• [Exercise brief]: Retype the whole listing verbatim and keep the pictures out of it.
──────
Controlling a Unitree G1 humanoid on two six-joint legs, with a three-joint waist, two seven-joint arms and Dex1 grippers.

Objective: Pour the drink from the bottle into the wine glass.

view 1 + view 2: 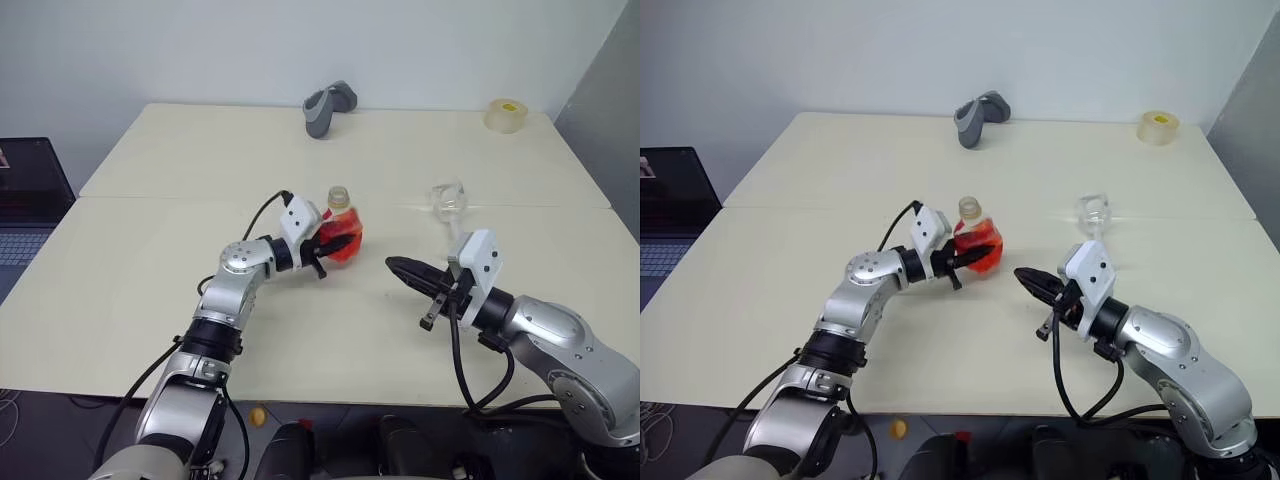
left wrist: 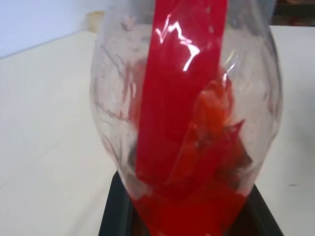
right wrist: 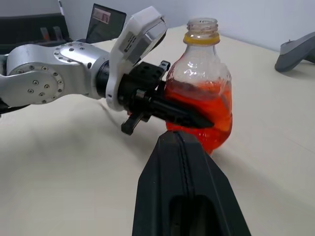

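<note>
Left hand (image 1: 975, 258) clamped on upright bottle (image 1: 978, 240); wine glass (image 1: 1093, 213) right, slightly farther. Right hand (image 1: 1037, 284) closed, empty, near glass.

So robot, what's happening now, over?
Left gripper shut on bottle, upright on table. Right gripper shut, empty. Glass beyond, nothing in the way.

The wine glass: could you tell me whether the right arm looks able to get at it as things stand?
Probably yes: the wine glass stands just beyond the shut right claw, with bare table between; the bottle sits off to the side.
</note>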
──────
• [Written answer]:
Controlling a Unitree G1 humanoid on two six-joint legs, with a three-joint waist, two seven-joint arms and Dex1 grippers.

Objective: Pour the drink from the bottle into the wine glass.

view 1 + view 2: 
left wrist: 
right wrist: 

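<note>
Left hand (image 1: 975, 258) clamped on upright bottle (image 1: 978, 240); wine glass (image 1: 1093, 213) right, slightly farther. Right hand (image 1: 1037, 284) closed, empty, near glass.

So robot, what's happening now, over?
Left gripper shut on bottle, upright on table. Right gripper shut, empty. Glass beyond, nothing in the way.

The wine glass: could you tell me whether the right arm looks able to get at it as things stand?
Probably yes: the wine glass stands just beyond the shut right claw, with bare table between; the bottle sits off to the side.
</note>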

This exercise has no more to it.